Était Marielle Weiß Review

Une comédie pressée et algid sur une fille de douze ans qui acquiert soudainement les pouvoirs télépathiques pour savoir tout ce qu'ils font et dire ses parents. Trouvé pour certains rires alourdis par des intentions morales. La revue de ce que Marielle sait par Mauro Donzelli.

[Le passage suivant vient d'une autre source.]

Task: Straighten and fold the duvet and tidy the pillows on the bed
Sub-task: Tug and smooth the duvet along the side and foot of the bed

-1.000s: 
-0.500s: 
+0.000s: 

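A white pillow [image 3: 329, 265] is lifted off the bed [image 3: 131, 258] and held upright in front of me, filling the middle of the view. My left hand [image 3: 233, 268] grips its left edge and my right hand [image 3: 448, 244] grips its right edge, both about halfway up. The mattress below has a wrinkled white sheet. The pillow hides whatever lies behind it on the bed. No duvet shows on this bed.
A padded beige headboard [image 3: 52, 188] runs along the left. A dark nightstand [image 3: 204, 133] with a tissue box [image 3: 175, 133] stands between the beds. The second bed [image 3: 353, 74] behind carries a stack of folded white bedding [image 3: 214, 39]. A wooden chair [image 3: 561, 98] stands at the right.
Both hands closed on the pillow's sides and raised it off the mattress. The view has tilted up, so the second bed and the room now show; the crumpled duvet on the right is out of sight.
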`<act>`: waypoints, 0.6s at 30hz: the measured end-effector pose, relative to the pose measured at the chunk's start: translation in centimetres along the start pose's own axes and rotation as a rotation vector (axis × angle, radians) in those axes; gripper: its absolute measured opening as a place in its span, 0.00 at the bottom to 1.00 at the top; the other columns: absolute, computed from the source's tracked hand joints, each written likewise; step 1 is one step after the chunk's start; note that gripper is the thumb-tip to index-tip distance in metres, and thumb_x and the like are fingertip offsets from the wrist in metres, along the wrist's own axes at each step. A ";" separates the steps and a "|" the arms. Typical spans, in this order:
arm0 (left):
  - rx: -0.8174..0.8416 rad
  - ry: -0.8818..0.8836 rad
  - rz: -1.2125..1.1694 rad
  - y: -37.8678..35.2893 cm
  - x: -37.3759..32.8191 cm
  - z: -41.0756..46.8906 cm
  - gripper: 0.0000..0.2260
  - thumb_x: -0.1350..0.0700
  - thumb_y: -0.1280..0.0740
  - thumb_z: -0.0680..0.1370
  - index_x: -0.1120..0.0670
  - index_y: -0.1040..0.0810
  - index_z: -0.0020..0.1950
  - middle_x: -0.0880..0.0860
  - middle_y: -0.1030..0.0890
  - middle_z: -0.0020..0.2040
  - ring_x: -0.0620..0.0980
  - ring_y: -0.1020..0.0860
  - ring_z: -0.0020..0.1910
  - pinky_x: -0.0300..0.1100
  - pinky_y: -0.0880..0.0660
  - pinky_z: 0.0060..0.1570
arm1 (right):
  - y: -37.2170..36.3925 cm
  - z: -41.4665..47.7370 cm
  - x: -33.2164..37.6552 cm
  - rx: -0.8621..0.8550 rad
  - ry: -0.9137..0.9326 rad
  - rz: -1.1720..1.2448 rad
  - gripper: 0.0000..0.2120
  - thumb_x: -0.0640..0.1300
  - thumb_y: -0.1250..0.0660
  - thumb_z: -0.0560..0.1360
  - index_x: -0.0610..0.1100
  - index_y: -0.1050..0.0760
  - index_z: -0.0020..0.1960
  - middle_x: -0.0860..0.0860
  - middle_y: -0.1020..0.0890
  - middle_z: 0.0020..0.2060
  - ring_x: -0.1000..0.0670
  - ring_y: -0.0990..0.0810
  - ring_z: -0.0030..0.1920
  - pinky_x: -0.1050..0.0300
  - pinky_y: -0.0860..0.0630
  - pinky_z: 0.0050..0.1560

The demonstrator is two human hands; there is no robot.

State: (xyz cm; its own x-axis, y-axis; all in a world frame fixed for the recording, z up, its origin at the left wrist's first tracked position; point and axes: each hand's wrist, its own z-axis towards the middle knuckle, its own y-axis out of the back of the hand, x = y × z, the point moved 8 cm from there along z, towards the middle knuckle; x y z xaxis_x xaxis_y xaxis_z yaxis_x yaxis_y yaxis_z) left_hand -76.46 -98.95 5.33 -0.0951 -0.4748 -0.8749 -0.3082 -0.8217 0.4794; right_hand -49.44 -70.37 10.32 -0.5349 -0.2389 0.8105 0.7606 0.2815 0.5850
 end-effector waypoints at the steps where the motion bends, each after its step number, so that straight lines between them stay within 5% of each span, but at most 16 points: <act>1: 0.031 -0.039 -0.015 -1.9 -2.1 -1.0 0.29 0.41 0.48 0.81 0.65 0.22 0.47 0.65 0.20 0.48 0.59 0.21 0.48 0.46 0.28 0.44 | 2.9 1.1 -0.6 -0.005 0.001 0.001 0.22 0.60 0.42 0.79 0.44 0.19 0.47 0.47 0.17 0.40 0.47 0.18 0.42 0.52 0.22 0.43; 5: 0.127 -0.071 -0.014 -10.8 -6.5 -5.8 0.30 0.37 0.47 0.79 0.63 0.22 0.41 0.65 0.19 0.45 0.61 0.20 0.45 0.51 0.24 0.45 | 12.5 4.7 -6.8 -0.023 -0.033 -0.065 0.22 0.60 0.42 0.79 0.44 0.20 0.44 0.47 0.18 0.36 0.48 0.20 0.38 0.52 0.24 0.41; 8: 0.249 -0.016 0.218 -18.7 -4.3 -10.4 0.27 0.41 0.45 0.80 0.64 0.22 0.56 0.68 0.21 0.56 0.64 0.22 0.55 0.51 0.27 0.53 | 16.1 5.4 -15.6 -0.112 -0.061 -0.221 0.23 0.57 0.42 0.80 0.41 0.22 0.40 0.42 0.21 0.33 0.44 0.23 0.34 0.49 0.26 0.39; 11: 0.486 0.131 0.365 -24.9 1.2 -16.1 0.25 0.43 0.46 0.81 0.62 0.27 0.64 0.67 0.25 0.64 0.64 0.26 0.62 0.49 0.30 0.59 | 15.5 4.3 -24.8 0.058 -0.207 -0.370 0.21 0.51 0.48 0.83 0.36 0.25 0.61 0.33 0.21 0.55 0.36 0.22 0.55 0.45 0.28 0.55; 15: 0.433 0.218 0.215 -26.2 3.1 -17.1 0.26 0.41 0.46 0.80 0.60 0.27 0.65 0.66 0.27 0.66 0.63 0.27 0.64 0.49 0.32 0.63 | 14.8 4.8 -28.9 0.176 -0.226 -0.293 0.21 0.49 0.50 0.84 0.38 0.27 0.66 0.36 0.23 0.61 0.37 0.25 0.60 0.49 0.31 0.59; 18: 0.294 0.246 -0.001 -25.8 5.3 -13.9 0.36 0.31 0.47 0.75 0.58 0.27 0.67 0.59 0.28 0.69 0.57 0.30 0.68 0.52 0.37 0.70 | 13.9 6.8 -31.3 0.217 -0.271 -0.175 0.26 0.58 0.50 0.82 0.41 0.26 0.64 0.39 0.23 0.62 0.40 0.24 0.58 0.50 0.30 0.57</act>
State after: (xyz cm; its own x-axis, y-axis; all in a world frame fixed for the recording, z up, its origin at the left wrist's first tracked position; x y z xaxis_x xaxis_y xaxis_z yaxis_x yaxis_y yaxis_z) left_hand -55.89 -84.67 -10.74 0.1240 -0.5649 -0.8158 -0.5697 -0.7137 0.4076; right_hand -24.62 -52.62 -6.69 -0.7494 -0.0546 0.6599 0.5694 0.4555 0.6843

Une sombre couverture de nuages ​​se cache dans la vie quotidienne de la famille sans nom au centre d'une satire sur les tempêtes de la vie du couple, avec la circonstance aggravante d'une fille de douze ans qui observe. Mais non seulement cela, tout sait et écoute. En fait, c'est la personne à qui le titre fait référence Était Marielle Weiss, Ce que Marielle saitc'est-à-dire tout. La raison en est que soudain l'agent déclencheur d'une gifle déclenche sa capacité télépathique qui la conduit à voir et à tout écouter sur Julia et Tobias, ses parents. Le directeur, lors du deuxième travail, Frédéric Hambaleksemble signifier que nous les connaissons comme un couple parfait, uniquement parce qu'ils ont une maison de conception, mais aussi le mobilier nous fait comprendre l'algidité qui règne en maître là-bas. Alors, où serait-ce la perfection, nous demandons-nous de nous demander? Dans le budget à la fin du mois, probablement. Précisément.

Il s'agit peut-être de cette hypothèse que l'on peut mieux apprécier satire paradoxale, avec un point de départ qui perd de vue la pertinence possible Et il s'adresse à la piste d'une fresque sur une famille allemande aux prises avec mille non-Said et une anaffectivité qui implique également la génération précédente, celle de la grand-mère. La hauteur est en fait une arène pour les gladiateurs, une satire qui perd des nuances bienveillantes pour devenir des relations morales et décrites des forces, un défi cynique sans chaleur et humanité au-delà du raisonnable. Il se prend au sérieux, et même quand il veut rire, il choisit des outils tels que l'humiliation et le pouvoir, qu'il soit dans l'acte sexuel ou dans l'autre environnement sauvage dit, le travail.

Tous vus définitivement du point de vue des grands, avec la fille qui est une simple fonction narrative. Son super pouvoir soudain comprend bientôt les parents que la Pacchia a terminés, pas de lourde flirt dans le bureau ou la simulation d'une grande sécurité dans la vie du père à l'extérieur de la maison. Les mensonges ont terminé leur existence sereine impuni, même les blancs ou très blancs, même à bien, ceux qui caractérisent une relation entre les parents et les enfants. Alors ici Le jeu de manipulation et le budget des pouvoirs que Hambalek semble considérer au centre de la vie familiale est déclenché.

Conflits et conséquences, moments prévisibles d'embarras et, à la limite, une scène et un gadget qui peuvent vous faire sourire. Pour le reste, franchement, d'une comédie réussie n'entend même pas de pied, sans parler de la splendide dot de ce genre: la capacité libératrice, ici déroutée pour décharger les névroses. Les nuances qui ne sont pas reçues, tout est monolithique et sans la taille du jeu, il semble plus en colère que la bande dessinée, ce triangle strictement Scaleno, dans lequel vous ne regardez réellement que la responsabilité personnelle et ignorez le pas en avant vers l'autre.

Vous l'avez vraiment apprécié, du moins.